The microscopic fossil was discovered at Loch Torridon in Wester Ross by researchers from the University of Sheffield and the Boston College in the US.

They believe the fossil, dubbed the Bicellum Brasieri, shows an organism that is between a single cell and multicellular animal.

The fossil reveals new insight into the transition of single-celled organisms to complex multicellular animals, according to scientists.

Its discovery has been described in a new research paper published in Current biology.

Professor Charles Wellman is one of the lead investigators of the research from the University of Sheffield’s Department of Animal and Plant Sciences.

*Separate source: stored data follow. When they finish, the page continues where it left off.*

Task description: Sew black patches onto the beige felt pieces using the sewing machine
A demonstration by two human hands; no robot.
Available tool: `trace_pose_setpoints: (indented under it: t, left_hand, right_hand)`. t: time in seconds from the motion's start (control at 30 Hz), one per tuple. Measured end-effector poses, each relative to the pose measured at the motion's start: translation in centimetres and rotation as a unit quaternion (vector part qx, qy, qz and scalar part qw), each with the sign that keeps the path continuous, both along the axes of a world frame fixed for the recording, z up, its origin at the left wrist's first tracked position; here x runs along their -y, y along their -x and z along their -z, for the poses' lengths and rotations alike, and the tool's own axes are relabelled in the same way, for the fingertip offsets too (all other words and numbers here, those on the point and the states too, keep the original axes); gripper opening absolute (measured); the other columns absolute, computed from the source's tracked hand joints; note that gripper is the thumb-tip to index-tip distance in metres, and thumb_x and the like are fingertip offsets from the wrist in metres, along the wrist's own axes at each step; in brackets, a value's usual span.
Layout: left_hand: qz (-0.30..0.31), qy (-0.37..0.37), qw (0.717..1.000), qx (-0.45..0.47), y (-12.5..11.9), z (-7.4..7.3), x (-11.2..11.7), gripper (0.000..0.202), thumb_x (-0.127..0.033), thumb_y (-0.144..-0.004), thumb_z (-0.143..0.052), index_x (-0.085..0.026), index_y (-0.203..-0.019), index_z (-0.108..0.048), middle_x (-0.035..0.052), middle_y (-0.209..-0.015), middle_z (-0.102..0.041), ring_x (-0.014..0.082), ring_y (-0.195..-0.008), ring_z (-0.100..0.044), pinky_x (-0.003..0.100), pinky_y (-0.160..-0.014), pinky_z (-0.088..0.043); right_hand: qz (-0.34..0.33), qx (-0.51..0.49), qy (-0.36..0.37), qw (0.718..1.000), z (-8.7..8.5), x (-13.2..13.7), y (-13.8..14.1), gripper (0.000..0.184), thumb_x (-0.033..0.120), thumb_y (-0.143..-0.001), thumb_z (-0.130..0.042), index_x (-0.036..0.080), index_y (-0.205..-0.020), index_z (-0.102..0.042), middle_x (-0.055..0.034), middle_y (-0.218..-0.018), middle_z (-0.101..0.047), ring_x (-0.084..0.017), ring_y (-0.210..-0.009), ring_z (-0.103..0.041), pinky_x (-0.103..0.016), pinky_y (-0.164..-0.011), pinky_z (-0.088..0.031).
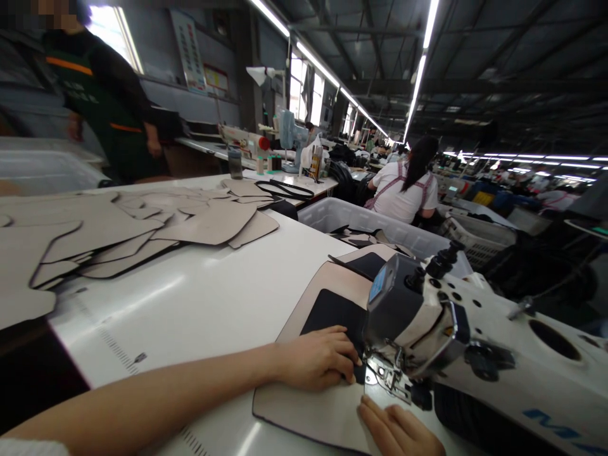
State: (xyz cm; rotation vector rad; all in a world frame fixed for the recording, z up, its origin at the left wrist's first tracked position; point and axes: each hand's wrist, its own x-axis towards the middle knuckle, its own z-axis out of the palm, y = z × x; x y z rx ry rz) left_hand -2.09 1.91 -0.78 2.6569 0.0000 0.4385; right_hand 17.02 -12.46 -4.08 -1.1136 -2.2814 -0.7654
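A beige fabric panel (313, 405) with a dark edge lies on the white table under the head of a sewing machine (403, 316). On the panel sits a black patch (332, 311), its right side at the presser foot (389, 373). My left hand (323, 358) rests palm down on patch and panel, fingers slightly bent and pressing, left of the foot. Lower right, my right hand (399, 430) lays its extended fingers on the panel's right edge, just in front of the needle plate. Its lower part is cut off by the frame.
Loose beige panels (204, 218) pile up on the table's (228, 297) far left. Behind the machine stands a translucent plastic bin (380, 221) with cut pieces. A co-worker (408, 183) sits beyond it; another person (104, 107) stands at the left.
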Motion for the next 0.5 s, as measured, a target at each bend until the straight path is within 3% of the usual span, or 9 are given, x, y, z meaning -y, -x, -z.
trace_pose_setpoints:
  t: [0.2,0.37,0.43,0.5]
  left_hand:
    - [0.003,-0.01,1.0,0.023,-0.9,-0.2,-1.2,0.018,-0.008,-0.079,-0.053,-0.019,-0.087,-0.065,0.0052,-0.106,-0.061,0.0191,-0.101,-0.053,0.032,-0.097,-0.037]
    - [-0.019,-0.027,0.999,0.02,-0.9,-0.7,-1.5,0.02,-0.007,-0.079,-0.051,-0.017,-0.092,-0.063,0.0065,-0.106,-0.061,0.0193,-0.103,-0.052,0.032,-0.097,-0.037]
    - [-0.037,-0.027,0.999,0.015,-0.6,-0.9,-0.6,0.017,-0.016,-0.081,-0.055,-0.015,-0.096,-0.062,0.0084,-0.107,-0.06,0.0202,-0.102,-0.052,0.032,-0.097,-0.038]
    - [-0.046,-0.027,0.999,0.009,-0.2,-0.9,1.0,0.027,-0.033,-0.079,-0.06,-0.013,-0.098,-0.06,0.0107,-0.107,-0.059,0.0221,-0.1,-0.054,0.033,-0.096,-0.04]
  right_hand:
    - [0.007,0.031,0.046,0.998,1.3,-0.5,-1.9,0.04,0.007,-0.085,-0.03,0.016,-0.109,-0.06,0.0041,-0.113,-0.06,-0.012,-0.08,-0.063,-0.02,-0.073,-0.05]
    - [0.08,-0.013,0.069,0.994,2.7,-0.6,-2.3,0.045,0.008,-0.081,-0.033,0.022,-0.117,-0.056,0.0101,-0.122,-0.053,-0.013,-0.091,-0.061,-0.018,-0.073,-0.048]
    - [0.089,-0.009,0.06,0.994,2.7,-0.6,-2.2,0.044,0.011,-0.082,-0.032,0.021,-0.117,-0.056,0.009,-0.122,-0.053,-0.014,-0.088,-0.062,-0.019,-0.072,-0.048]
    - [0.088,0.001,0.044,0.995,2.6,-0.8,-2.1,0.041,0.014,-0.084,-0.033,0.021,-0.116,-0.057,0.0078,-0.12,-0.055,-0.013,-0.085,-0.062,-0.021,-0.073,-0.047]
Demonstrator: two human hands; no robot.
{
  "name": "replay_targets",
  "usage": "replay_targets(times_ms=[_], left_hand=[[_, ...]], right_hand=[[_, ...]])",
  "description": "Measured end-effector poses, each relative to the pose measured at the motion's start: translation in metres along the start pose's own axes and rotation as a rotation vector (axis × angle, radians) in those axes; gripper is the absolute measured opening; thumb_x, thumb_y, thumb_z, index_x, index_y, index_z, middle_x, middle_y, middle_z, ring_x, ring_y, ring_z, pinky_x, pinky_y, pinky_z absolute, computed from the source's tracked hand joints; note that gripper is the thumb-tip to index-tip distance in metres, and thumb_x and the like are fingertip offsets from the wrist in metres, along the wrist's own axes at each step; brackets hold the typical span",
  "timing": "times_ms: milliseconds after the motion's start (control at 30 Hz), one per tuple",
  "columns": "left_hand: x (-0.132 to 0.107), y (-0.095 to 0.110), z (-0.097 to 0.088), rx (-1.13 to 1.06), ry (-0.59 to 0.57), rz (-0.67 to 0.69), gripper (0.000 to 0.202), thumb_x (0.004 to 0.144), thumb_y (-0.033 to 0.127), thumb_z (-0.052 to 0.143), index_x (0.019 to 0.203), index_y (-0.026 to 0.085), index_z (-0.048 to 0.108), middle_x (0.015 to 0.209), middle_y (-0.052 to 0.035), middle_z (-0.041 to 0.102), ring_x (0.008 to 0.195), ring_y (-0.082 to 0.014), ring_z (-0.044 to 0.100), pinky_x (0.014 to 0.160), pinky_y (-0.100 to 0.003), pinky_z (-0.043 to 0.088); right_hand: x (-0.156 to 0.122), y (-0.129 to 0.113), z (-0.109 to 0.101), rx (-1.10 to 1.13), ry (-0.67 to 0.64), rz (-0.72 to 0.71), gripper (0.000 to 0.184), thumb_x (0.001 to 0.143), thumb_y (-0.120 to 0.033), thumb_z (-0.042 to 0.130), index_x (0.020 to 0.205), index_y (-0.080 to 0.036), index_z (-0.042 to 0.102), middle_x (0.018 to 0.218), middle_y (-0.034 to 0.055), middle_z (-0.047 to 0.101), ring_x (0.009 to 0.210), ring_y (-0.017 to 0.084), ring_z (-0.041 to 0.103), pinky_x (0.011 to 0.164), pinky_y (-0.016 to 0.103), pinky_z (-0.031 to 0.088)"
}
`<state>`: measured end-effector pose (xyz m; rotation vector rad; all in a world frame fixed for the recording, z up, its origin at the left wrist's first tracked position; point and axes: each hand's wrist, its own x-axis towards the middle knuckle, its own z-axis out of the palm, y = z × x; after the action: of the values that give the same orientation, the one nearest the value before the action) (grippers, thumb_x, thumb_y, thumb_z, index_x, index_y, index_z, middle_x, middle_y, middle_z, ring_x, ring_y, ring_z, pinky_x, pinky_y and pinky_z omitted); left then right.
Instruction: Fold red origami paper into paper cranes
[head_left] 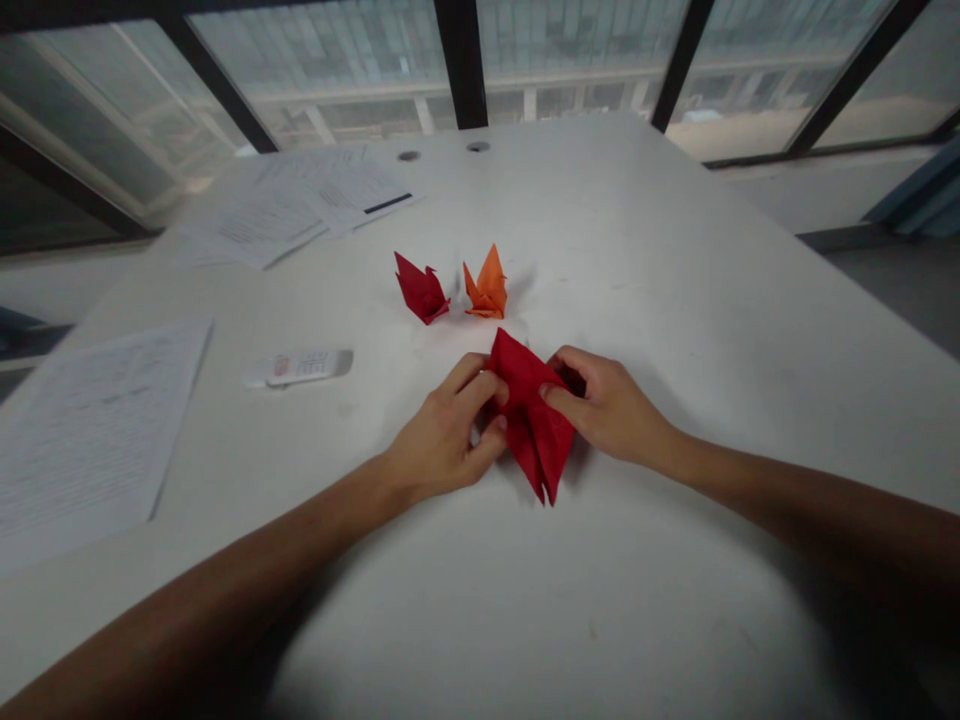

He said: “The origins of complex multicellularity and the origin of animals are considered two of the most important events in the history of life on Earth, our discovery sheds new light on both of these.

“We have found a primitive spherical organism made up of an arrangement of two distinct cell types, the first step towards a complex multicellular structure, something which has never been described before in the fossil record.

“The discovery of this new fossil suggests to us that the evolution of multicellular animals had occurred at least one billion years ago and that early events prior to the evolution of animals may have occurred in freshwater like lakes rather than the ocean,” he added.

Its “exceptional preservation” allowed the scientists to analyse it at a cellular and subcellular level.

The team now hopes to examine the deposits for more interesting fossils which could provide further insight into the evolution of multicellular organisms.

Professor Paul Strother, lead investigator of the research from Boston College, said: “Biologists have speculated that the origin of animals included the incorporation and repurposing of prior genes that had evolved earlier in unicellular organisms.